🤖 AI Summary
This work addresses the performance degradation caused by domain gaps in sim-to-real transfer and the safety risks and low sample efficiency associated with directly fine-tuning policies on real robots. To this end, the authors propose SLowRL, a novel framework that, for the first time, integrates low-rank adaptation (LoRA) with runtime safety constraints to enable efficient and safe fine-tuning of simulation-trained reinforcement learning policies on real quadrupedal robots. Using only rank-1 parameter updates, SLowRL successfully recovers simulated-level performance, demonstrating effective execution of hopping and trotting gaits on the Unitree Go2 platform. Compared to a standard PPO baseline, the method reduces fine-tuning time by 46.5% while achieving near-zero safety violations.
📝 Abstract
Sim-to-real transfer of locomotion policies often leads to performance degradation due to the inevitable sim-to-real gap. Naively fine-tuning these policies directly on hardware is problematic, as it poses risks of mechanical failure and suffers from high sample inefficiency. In this paper, we address the challenge of safely and efficiently fine-tuning reinforcement learning (RL) policies for dynamic locomotion tasks. Specifically, we focus on fine-tuning policies learned in simulation directly on hardware, while explicitly enforcing safety constraints.

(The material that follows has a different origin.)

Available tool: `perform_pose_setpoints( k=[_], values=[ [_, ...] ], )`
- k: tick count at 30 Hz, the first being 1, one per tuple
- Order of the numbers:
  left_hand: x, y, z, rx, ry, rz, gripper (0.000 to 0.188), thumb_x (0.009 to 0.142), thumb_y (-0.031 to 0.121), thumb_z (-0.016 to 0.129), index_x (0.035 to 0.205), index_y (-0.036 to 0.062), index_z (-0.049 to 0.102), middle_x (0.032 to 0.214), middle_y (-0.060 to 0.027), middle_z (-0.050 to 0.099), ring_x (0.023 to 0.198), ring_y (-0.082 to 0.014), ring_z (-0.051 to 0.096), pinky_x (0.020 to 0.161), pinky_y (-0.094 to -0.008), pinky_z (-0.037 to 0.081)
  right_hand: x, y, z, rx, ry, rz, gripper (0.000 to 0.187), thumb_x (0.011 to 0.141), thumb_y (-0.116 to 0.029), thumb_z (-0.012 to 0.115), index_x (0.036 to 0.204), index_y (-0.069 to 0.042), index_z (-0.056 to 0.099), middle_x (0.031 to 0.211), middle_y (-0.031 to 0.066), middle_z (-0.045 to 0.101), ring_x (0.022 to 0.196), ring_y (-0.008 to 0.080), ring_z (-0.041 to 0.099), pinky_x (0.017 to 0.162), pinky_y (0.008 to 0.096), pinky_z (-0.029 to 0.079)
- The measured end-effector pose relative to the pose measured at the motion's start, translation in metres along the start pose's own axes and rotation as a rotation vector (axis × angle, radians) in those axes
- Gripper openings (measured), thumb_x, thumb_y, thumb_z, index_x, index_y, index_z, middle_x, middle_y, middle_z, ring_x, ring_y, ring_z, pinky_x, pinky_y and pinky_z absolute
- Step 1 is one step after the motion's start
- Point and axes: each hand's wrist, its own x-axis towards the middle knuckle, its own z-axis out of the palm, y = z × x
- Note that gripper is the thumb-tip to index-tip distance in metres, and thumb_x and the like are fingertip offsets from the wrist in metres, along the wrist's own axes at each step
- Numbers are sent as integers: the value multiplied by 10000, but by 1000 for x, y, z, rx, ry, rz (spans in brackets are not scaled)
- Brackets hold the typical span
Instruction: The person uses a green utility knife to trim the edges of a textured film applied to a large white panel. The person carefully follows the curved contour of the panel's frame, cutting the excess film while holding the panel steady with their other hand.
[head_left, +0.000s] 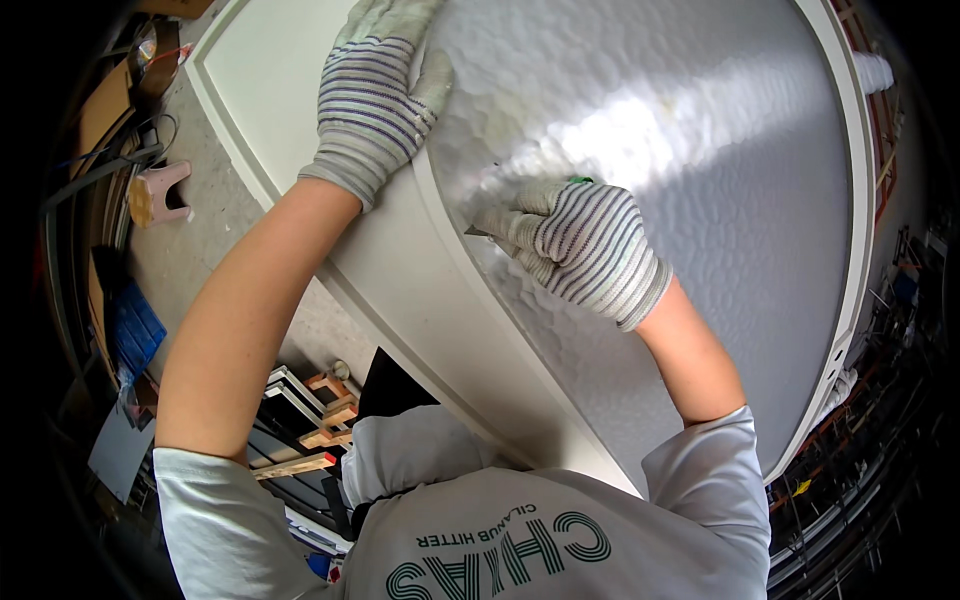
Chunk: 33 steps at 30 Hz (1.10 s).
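Observation:
My left hand, in a striped knit glove, lies flat with fingers stretched over the inner edge of a white frame. My right hand, gloved alike, is closed around a utility knife. Only the knife's metal tip and a bit of green show; the fingers hide the rest. Its tip is close to the seam where the frame borders a rippled, translucent grey panel. Bright light reflects off the panel beyond my right hand.
A pink stool stands on the concrete floor at the left, near cardboard and a blue item. Wooden strips lie below the frame. Dark racks and long bars crowd the lower right.

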Motion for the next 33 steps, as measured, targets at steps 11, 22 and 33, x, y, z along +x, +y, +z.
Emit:
perform_pose_setpoints(
  k=[11, 22, 33],
  values=[
    [-6, -3, 2, 6, 3, 6, 546, 863, 217, 572, 1384, 64, 513, 1379, -155, 549, 1320, -340, 469, 1167, -449, 295, 2, 4, 0, -164, -58, -70, 248, 886, -158, 623, 1106, -124, 732, 977, 92, 724, 721, 247, 692, 644, 322, 566],
    [-3, -2, 1, -15, 8, -9, 547, 859, 218, 574, 1380, 63, 517, 1372, -172, 552, 1317, -359, 469, 1166, -446, 293, -4, 12, -7, -207, -141, -209, 293, 831, -214, 656, 1112, -199, 737, 988, 42, 722, 872, 243, 693, 744, 349, 562],
    [-12, -4, 4, 4, -18, -81, 531, 863, 189, 577, 1377, 69, 523, 1375, -155, 553, 1321, -355, 463, 1168, -446, 288, -5, 19, -10, -50, -243, -231, 277, 799, -204, 670, 1064, -187, 748, 929, 39, 714, 820, 248, 679, 720, 375, 541]
  ],
)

In doing so, we introduce SLowRL, a framework that combines Low-Rank Adaptation (LoRA) with training-time safety enforcement via a recovery policy. We evaluate our method both in simulation and on a real Unitree Go2 quadruped robot for jump and trot tasks. Experimental results show that our method achieves a $46.5\%$ reduction in fine-tuning time and near-zero safety violations compared to standard proximal policy optimization (PPO) baselines. Notably, we find that a rank-1 adaptation alone is sufficient to recover pre-trained performance in the real world, while maintaining stable and safe real-world fine-tuning. These results demonstrate the practicality of safe, efficient fine-tuning for dynamic real-world robotic applications.